Exercise objective: Each line of the data that includes the string "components" is to be copied out.

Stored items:
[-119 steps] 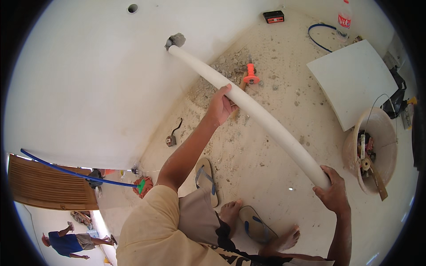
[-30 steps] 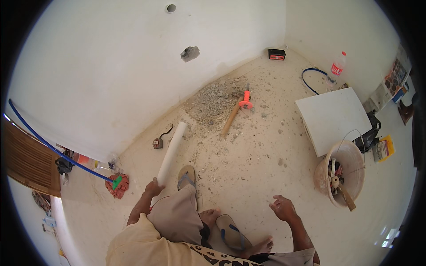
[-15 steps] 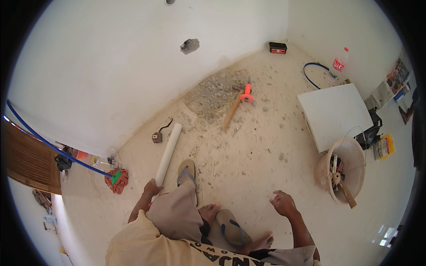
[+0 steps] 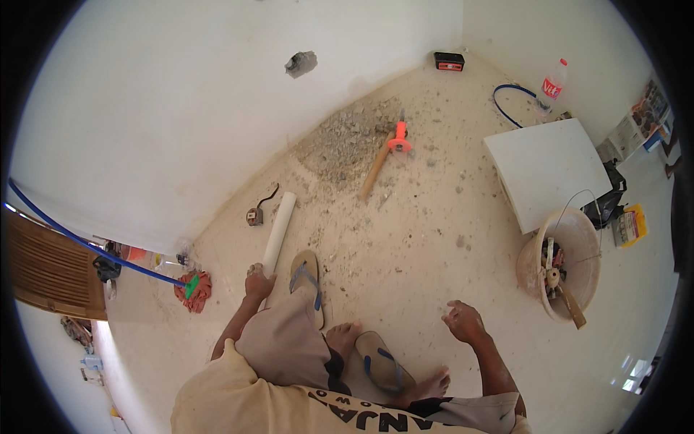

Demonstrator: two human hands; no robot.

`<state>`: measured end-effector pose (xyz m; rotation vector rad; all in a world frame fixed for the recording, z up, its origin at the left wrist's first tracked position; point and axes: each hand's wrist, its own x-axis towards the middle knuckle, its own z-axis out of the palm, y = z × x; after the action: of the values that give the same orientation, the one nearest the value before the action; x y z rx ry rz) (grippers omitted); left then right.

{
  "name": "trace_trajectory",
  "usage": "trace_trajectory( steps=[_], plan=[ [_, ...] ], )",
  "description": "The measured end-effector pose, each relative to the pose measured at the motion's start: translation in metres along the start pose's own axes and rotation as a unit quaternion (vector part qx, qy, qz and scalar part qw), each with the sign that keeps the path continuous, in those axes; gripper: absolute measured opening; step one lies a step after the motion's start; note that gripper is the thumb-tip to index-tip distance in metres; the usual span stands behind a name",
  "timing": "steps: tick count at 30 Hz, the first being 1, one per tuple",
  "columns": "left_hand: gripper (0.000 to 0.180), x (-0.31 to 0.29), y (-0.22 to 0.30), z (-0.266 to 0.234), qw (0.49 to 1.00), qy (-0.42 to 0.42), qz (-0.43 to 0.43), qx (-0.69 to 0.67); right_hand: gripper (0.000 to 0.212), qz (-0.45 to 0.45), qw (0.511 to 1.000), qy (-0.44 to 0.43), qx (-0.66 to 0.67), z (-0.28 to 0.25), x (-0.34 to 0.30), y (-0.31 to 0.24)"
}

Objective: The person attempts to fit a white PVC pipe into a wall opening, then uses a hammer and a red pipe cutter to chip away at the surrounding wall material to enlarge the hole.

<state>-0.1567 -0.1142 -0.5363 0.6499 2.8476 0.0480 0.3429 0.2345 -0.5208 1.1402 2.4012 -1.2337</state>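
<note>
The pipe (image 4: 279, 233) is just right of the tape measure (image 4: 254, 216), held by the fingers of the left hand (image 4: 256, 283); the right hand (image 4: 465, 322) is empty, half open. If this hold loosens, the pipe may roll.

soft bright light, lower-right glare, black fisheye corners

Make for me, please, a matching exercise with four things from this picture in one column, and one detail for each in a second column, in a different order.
Things:
1. White pipe
2. Mop
3. Bucket
4. Clear bottle

Details:
A. Contains tools
B. Has a red cap
C. Left hand at its near end
D. Has a blue handle

Right pairs: 1-C, 2-D, 3-A, 4-B.
</note>
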Motion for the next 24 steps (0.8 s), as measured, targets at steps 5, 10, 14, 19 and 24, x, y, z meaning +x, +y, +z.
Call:
trace_trajectory(
  steps=[5,10,14,19,24],
  plan=[
    [0.053,0.002,0.024,0.000,0.997,0.029,0.037,-0.057,0.046,0.012,1.000,-0.003,-0.005,0.000,-0.002,0.000],
    [0.047,-0.011,0.072,0.019,0.986,0.041,0.062,-0.148,0.046,0.003,1.000,0.004,-0.030,0.000,-0.002,0.005],
    [0.050,-0.028,0.109,0.023,0.989,-0.012,0.066,-0.135,0.044,0.005,1.000,0.013,-0.025,0.006,0.001,0.014],
    [0.060,-0.051,0.146,0.001,0.990,-0.117,0.084,-0.010,0.043,-0.003,0.998,0.021,-0.059,0.016,0.001,0.029],
    [0.057,-0.089,0.128,0.027,0.963,0.003,0.262,0.058,0.040,-0.034,0.994,0.021,-0.099,0.018,0.003,0.034]
  ],
)
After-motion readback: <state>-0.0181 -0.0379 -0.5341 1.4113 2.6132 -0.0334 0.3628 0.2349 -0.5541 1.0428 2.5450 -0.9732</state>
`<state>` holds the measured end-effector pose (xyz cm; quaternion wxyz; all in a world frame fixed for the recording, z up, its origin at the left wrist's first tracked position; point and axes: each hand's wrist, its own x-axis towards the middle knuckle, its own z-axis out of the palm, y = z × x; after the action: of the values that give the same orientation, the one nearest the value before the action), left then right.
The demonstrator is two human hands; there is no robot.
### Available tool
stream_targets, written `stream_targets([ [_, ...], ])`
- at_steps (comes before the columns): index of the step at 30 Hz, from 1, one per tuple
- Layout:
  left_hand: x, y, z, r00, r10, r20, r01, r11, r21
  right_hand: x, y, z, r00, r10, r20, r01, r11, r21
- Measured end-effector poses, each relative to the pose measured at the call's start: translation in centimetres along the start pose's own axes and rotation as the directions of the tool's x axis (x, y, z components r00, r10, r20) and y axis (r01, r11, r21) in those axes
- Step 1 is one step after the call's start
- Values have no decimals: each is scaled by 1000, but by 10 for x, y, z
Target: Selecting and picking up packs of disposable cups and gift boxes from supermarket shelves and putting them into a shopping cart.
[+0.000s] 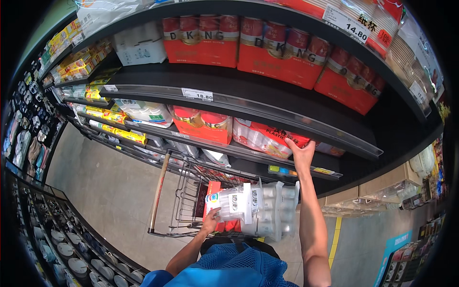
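Note:
My right hand [303, 153] reaches onto the lower shelf. Its thumb lies over the right end of a red-and-clear pack of plastic cups [263, 138], and the other fingers curl at the pack's edge. My left hand [211, 220] is lower down at the shopping cart, with its fingers closed against the end of a clear-wrapped pack of cups [234, 201] with white labels. That pack lies sideways over the cart, beside a larger clear-wrapped pack [272, 210]. Part of the left hand's grip is hidden by the pack.
The wire shopping cart [184, 196] stands against the shelf, its handle [159, 191] at the left. Red cartons of cans [201, 43] fill the upper shelf; another red carton [203, 125] sits on the lower one. Racks of bowls [76, 265] stand at lower left.

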<state>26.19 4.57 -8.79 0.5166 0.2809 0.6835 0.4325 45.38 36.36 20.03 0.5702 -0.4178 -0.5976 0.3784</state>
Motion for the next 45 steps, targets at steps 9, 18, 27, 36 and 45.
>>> stream_targets([
  [9,5,12,6,996,86,-4,-85,993,84,-23,3,-4,1000,-6,30,3,996,94],
  [18,6,19,1,996,89,-8,-88,994,69,-54,3,-3,994,-52,-100,52,999,6],
  [27,7,-9,-5,992,127,-19,-125,988,90,-86,-14,-22,911,-409,-56,384,889,-250],
  [36,2,-17,1,997,43,-58,-38,995,90,-134,-67,-64,741,-667,81,600,601,-528],
  [45,-3,-28,-19,994,-65,-84,55,992,-112,-193,-99,-74,851,-497,170,514,721,-465],
])
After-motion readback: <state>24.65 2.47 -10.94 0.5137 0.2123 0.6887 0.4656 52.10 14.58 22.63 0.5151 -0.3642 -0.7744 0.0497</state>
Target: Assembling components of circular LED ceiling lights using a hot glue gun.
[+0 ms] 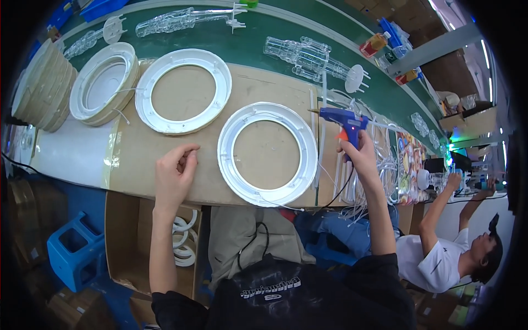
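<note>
My right hand (361,153) grips a blue hot glue gun (345,117) with an orange trigger. Its nozzle points left, just past the upper right rim of a white ring-shaped frame (226,159) lying flat on cardboard in front of me. A thin wire trails from that ring's near edge. To the ring's left, my left hand (175,169) hovers over the cardboard with its fingers curled together; I see nothing in them. Beyond it lies a second white ring (144,110). Farther left sits a stack of similar rings (99,113) with loose wire ends.
Clear plastic tube assemblies (302,55) lie along the green bench top (247,38). A bundle of white wires (379,165) is right of my right hand. Below the bench stand a cardboard box (129,242) with white ring pieces and a blue stool (74,247). A co-worker (440,258) works at right.
</note>
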The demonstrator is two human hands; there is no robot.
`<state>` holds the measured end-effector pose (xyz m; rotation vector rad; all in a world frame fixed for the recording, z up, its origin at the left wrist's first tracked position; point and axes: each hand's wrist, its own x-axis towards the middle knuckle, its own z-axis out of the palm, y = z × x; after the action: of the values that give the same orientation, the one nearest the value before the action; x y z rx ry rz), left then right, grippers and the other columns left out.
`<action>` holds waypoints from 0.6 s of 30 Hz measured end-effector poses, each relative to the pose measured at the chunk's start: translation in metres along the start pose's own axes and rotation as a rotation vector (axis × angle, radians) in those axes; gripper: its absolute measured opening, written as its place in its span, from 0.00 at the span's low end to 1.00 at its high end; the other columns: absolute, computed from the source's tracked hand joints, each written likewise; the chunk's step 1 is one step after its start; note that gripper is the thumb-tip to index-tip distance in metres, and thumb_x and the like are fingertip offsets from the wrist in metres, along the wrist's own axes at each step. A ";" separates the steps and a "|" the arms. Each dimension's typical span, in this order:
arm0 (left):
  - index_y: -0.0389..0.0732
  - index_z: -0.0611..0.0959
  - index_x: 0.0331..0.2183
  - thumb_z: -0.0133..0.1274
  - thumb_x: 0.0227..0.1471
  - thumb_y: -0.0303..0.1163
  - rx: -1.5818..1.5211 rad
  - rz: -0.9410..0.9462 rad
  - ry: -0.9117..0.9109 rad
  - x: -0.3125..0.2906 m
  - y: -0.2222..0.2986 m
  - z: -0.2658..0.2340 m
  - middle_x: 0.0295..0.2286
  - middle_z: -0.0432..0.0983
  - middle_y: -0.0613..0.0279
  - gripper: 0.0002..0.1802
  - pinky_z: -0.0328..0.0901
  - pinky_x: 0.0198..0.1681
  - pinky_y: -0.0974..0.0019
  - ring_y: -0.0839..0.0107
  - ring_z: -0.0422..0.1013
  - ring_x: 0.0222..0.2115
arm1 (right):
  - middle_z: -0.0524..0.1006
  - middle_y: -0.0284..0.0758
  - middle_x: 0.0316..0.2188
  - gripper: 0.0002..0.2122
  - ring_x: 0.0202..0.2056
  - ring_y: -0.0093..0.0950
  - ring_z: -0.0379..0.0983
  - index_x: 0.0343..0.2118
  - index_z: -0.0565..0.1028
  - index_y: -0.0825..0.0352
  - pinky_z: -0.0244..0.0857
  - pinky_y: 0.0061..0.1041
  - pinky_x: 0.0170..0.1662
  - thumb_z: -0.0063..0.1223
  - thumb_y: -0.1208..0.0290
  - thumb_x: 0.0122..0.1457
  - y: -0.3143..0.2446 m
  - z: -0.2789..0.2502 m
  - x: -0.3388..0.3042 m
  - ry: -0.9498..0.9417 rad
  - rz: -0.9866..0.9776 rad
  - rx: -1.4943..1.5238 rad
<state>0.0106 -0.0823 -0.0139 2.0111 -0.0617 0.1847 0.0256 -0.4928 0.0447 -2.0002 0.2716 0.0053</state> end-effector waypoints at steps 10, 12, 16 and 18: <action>0.34 0.83 0.36 0.54 0.54 0.21 0.030 -0.004 0.018 -0.002 0.001 0.003 0.26 0.78 0.58 0.06 0.65 0.23 0.71 0.75 0.70 0.19 | 0.77 0.47 0.41 0.16 0.29 0.30 0.79 0.50 0.65 0.75 0.73 0.21 0.26 0.45 0.76 0.59 -0.038 0.016 -0.008 -0.178 0.022 0.148; 0.34 0.82 0.36 0.54 0.54 0.21 0.041 0.015 0.005 0.001 0.002 0.005 0.26 0.78 0.59 0.07 0.65 0.24 0.71 0.74 0.70 0.20 | 0.76 0.50 0.47 0.17 0.34 0.29 0.80 0.52 0.66 0.75 0.74 0.20 0.28 0.46 0.75 0.61 -0.036 0.003 -0.008 -0.116 0.212 0.227; 0.35 0.82 0.36 0.54 0.53 0.21 0.067 -0.007 -0.011 0.001 0.006 0.002 0.26 0.78 0.59 0.07 0.64 0.24 0.71 0.73 0.70 0.20 | 0.76 0.49 0.48 0.20 0.33 0.27 0.79 0.53 0.66 0.75 0.73 0.20 0.27 0.52 0.74 0.60 -0.018 -0.017 -0.018 -0.128 0.222 0.267; 0.35 0.83 0.36 0.54 0.53 0.21 0.076 -0.009 -0.006 0.003 0.007 0.004 0.25 0.77 0.60 0.07 0.63 0.23 0.71 0.75 0.69 0.20 | 0.76 0.48 0.48 0.20 0.32 0.26 0.79 0.54 0.66 0.74 0.71 0.19 0.25 0.52 0.73 0.60 -0.007 -0.026 -0.018 -0.128 0.226 0.367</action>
<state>0.0126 -0.0886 -0.0090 2.0871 -0.0502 0.1782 0.0065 -0.5102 0.0646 -1.5901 0.3858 0.2125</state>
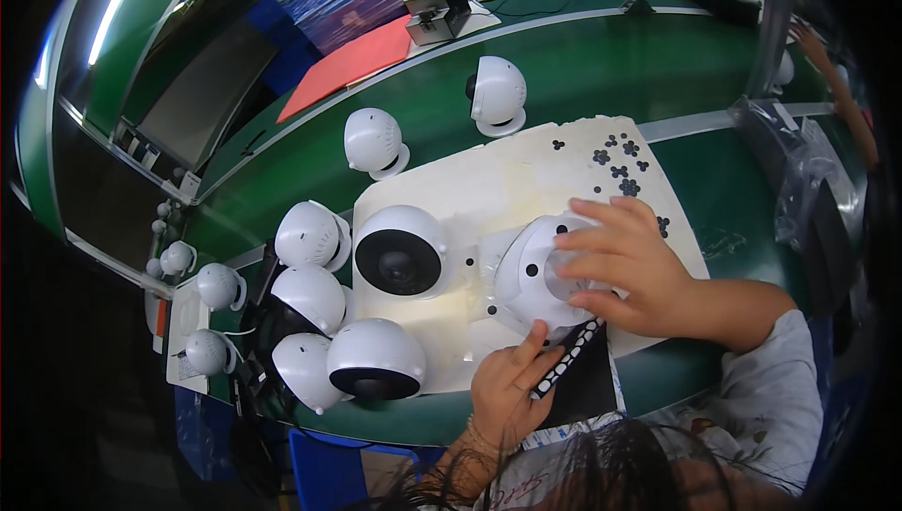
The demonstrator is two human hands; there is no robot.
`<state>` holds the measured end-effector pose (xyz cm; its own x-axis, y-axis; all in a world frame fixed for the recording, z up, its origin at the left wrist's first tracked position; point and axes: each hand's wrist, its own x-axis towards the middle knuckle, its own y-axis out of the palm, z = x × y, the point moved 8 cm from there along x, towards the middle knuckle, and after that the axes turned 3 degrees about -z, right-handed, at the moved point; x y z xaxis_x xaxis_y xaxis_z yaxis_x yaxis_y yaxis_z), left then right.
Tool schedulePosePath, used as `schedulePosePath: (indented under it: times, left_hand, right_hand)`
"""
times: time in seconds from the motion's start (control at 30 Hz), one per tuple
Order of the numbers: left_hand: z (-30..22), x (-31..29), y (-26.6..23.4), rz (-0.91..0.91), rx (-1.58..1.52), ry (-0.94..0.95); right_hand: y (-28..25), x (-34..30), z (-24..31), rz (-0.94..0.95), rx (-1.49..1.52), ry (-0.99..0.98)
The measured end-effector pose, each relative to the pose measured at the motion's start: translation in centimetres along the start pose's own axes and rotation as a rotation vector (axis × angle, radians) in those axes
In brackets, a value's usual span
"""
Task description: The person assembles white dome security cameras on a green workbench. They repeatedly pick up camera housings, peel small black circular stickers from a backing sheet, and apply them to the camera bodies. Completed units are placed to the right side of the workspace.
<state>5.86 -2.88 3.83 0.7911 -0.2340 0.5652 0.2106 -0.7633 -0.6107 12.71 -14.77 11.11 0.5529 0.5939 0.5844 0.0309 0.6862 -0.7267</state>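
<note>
A white rounded camera body [528, 278] lies on the cream board with its underside up, and several black round pads show on it. My right hand [629, 262] reaches over its right side, fingers spread and slightly bent; whether the fingertips touch it is hard to see. My left hand [507, 389] is at the body's near edge, closed on a narrow black strip with white oval spots [567, 361]. Its index finger points up toward the body. Left of these, a white camera with a black front [399, 253] rests on the board, and another similar camera [376, 361] sits nearer to me.
Several white cameras stand at the left, including one on a round foot [308, 234]. Two more cameras [498, 93] stand beyond the board [507, 168]. Black pad clusters [618, 173] lie at its far right. Clear plastic bags [799, 163] hang right. Another person's arm [832, 79] shows far right.
</note>
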Motion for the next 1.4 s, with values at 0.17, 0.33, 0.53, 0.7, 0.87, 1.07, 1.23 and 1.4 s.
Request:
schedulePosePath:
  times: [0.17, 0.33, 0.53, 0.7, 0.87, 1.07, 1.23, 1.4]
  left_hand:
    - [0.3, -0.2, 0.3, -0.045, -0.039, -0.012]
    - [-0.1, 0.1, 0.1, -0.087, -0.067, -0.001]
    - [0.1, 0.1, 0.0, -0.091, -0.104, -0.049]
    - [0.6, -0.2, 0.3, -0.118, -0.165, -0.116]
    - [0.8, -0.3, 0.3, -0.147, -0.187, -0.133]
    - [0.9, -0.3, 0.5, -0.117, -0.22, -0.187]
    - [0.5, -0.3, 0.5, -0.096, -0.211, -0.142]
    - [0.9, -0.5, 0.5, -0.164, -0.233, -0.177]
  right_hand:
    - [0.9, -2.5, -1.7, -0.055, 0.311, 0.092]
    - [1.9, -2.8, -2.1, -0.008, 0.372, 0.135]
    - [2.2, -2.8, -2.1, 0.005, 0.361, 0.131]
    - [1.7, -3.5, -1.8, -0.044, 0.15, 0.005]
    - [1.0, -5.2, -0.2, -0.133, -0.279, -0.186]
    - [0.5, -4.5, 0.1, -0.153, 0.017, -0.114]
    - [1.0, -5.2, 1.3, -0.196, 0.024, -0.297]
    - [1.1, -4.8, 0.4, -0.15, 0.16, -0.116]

Solution for this problem:
- Measured end-effector poses, each relative to the pose measured at the call's start: translation in centimetres along the start pose's own axes and rotation as the directions of the tool's x axis (x, y, z components r00, r10, r20) and y axis (r01, r11, r21) in those axes
Target: Assembling components of circular LED ceiling lights using a hot glue gun.

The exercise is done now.